--- AVAILABLE DATA ---

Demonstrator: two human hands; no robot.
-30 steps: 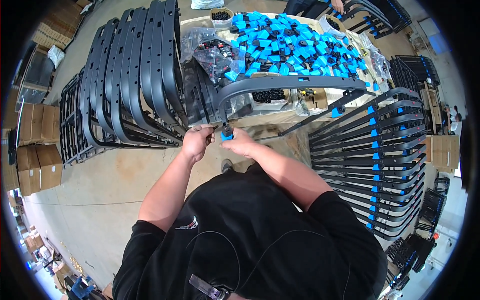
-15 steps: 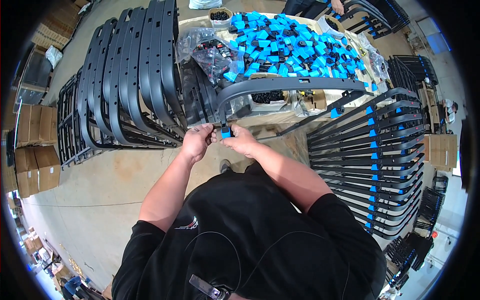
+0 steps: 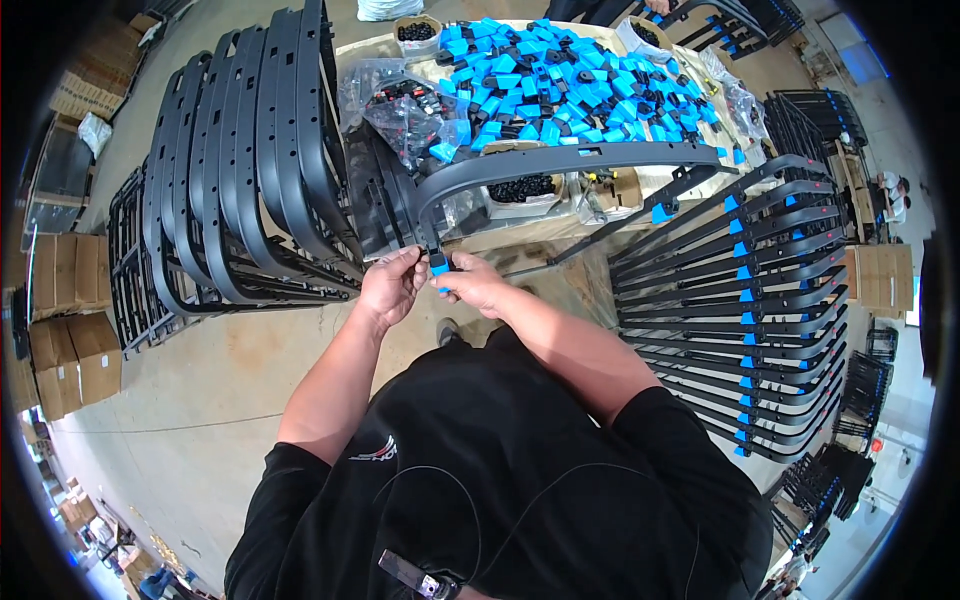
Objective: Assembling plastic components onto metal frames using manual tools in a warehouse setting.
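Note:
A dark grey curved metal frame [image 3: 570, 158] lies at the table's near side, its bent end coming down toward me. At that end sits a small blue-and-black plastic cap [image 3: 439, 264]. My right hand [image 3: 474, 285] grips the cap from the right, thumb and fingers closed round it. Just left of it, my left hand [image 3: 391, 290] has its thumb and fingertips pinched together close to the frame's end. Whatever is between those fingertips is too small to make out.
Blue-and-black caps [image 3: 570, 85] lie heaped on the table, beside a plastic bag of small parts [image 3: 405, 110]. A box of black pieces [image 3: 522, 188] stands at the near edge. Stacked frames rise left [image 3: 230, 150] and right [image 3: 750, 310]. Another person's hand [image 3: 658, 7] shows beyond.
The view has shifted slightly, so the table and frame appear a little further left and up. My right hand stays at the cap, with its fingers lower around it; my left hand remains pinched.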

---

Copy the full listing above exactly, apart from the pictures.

Demonstrator: two human hands; no robot.
-30 steps: 
-15 steps: 
+0 steps: 
Objective: Assembling plastic components onto metal frames using manual tools in a warehouse setting.
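Note:
A dark grey curved metal frame [image 3: 570, 158] lies at the table's near side, its bent end coming down toward me. At that end sits a small blue-and-black plastic cap [image 3: 439, 264]. My right hand [image 3: 474, 285] grips the cap from the right, thumb and fingers closed round it. Just left of it, my left hand [image 3: 391, 290] has its thumb and fingertips pinched together close to the frame's end. Whatever is between those fingertips is too small to make out.
Blue-and-black caps [image 3: 570, 85] lie heaped on the table, beside a plastic bag of small parts [image 3: 405, 110]. A box of black pieces [image 3: 522, 188] stands at the near edge. Stacked frames rise left [image 3: 230, 150] and right [image 3: 750, 310]. Another person's hand [image 3: 658, 7] shows beyond.
The view has shifted slightly, so the table and frame appear a little further left and up. My right hand stays at the cap, with its fingers lower around it; my left hand remains pinched.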

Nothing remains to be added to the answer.